_EXERCISE DESCRIPTION_.
Copy out every line below without alteration.

[STORED DATA — start]

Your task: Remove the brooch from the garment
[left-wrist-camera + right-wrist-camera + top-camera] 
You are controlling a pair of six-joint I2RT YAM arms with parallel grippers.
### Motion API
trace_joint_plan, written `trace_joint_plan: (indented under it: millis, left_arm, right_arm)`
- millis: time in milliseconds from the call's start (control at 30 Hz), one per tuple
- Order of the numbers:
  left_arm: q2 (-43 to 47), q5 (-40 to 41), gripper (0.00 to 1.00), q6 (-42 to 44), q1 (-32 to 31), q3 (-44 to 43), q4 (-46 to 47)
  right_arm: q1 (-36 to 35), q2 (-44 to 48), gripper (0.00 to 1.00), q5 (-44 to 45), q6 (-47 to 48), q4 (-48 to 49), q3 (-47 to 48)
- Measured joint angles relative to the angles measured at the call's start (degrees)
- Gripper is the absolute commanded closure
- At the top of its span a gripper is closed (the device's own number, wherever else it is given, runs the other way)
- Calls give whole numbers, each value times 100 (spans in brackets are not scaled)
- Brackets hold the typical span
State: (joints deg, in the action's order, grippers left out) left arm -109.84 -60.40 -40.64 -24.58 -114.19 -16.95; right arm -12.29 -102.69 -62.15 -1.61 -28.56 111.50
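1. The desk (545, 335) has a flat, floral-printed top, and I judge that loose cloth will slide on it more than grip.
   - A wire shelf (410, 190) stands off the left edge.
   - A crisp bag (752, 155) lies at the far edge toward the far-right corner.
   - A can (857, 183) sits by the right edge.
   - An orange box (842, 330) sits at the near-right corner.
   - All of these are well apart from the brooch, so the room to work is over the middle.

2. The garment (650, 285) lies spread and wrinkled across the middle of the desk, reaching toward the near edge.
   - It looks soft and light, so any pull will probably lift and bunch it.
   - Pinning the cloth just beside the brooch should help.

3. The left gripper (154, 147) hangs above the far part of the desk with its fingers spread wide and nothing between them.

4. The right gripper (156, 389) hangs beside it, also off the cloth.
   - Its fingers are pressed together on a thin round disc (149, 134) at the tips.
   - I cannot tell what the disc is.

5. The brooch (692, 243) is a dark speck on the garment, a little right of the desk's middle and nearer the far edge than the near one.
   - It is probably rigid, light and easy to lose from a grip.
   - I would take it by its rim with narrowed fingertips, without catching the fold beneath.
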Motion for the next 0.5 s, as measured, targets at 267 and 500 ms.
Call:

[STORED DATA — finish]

_RESULT OF THIS TASK_.
Your task: Remove the brooch from the garment
[left-wrist-camera + right-wrist-camera + top-camera] 
You are controlling a pair of six-joint I2RT YAM arms with parallel grippers.
### Motion API
trace_joint_plan, written `trace_joint_plan: (indented under it: millis, left_arm, right_arm)`
- millis: time in milliseconds from the call's start (control at 30 Hz), one per tuple
- Order of the numbers:
  left_arm: q2 (-43 to 47), q5 (-40 to 41), gripper (0.00 to 1.00), q6 (-42 to 44), q1 (-32 to 31), q3 (-44 to 43), q4 (-46 to 47)
  right_arm: q1 (-36 to 35), q2 (-44 to 48), gripper (0.00 to 1.00), q5 (-44 to 45), q6 (-47 to 48), q4 (-48 to 49), q3 (-47 to 48)
- Measured joint angles relative to the angles measured at the call's start (degrees)
- Gripper is the absolute commanded closure
- At the top of its span a gripper is closed (the device's own number, wherever else it is given, runs the other way)
- Calls give whole numbers, each value times 100 (spans in brackets are not scaled)
- Brackets hold the typical span
State: (joints deg, in the action's order, grippers left out) left arm -109.84 -60.40 -40.64 -24.58 -114.19 -16.95; right arm -12.29 -102.69 -62.15 -1.61 -28.56 111.50
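1. The desk (545, 335) has a flat, floral-printed top, and I judge that loose cloth will slide on it more than grip.
   - A wire shelf (410, 190) stands off the left edge.
   - A crisp bag (752, 155) lies at the far edge toward the far-right corner.
   - A can (857, 183) sits by the right edge.
   - An orange box (842, 330) sits at the near-right corner.
   - All of these are well apart from the brooch, so the room to work is over the middle.

2. The garment (650, 285) lies spread and wrinkled across the middle of the desk, reaching toward the near edge.
   - It looks soft and light, so any pull will probably lift and bunch it.
   - Pinning the cloth just beside the brooch should help.

3. The left gripper (154, 147) hangs above the far part of the desk with its fingers spread wide and nothing between them.

4. The right gripper (156, 389) hangs beside it, also off the cloth.
   - Its fingers are pressed together on a thin round disc (149, 134) at the tips.
   - I cannot tell what the disc is.

5. The brooch (692, 243) is a dark speck on the garment, a little right of the desk's middle and nearer the far edge than the near one.
   - It is probably rigid, light and easy to lose from a grip.
   - I would take it by its rim with narrowed fingertips, without catching the fold beneath.
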Motion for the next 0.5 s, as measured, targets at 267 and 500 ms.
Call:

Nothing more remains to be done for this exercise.